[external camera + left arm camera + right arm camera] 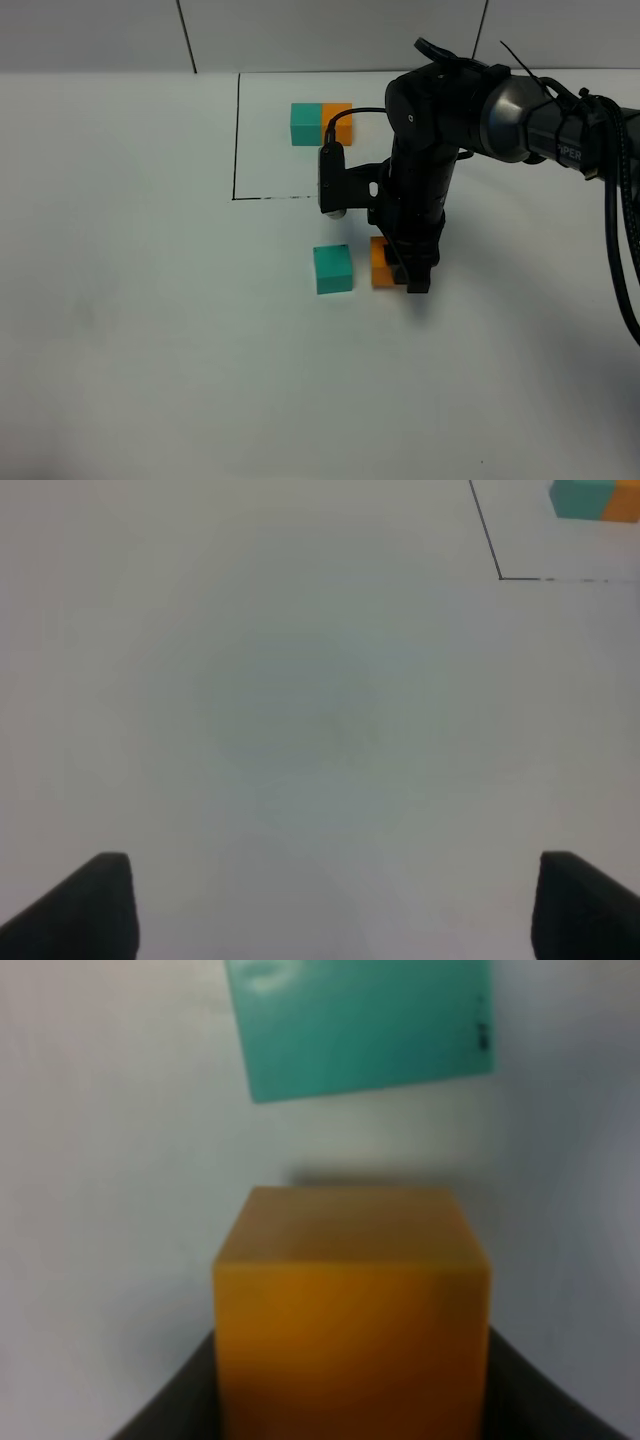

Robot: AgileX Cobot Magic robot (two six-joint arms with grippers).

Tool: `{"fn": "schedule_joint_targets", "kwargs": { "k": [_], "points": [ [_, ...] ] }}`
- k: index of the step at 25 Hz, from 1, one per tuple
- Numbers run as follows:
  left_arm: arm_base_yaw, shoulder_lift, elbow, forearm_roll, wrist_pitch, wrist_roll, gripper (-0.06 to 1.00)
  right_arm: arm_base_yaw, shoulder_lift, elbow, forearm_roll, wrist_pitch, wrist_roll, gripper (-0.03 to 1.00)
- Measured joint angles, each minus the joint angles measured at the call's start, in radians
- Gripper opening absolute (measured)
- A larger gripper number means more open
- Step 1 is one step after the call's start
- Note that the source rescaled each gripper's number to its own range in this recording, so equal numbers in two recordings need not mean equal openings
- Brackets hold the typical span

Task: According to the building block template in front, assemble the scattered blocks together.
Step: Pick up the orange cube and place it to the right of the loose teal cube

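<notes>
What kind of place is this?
Likely a robot lab bench: a plain white table with a marked black outline, a robot arm, and an end effector on an orange cube.

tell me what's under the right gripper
The orange cube, between the right gripper's fingers. The arm covers its right half; whether it touches the table is hidden.

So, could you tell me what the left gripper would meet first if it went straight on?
Probably only bare table: the left gripper has no block ahead, and the template lies well off its line.
</notes>
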Motion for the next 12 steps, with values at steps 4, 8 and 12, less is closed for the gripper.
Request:
{"fn": "schedule_joint_targets", "kwargs": {
  "k": [4,8,12],
  "points": [
    [0.0,0.0,0.0,0.0,0.0,0.0,0.75,0.0,0.001,-0.004,-0.007,-0.028,-0.008,0.01],
    [0.0,0.0,0.0,0.0,0.0,0.0,0.75,0.0,0.001,-0.004,-0.026,-0.046,-0.02,0.01],
    [0.0,0.0,0.0,0.0,0.0,0.0,0.75,0.0,0.03,-0.004,-0.026,-0.048,-0.026,0.01]
  ]
}}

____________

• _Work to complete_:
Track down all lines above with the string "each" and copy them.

• _Exercise response_:
- Measured joint angles, each minus the joint angles measured at the call's start, in radians
- Note that the source rescaled each gripper's number to its own range in this recording, so equal numbers in two recordings need not mean equal openings

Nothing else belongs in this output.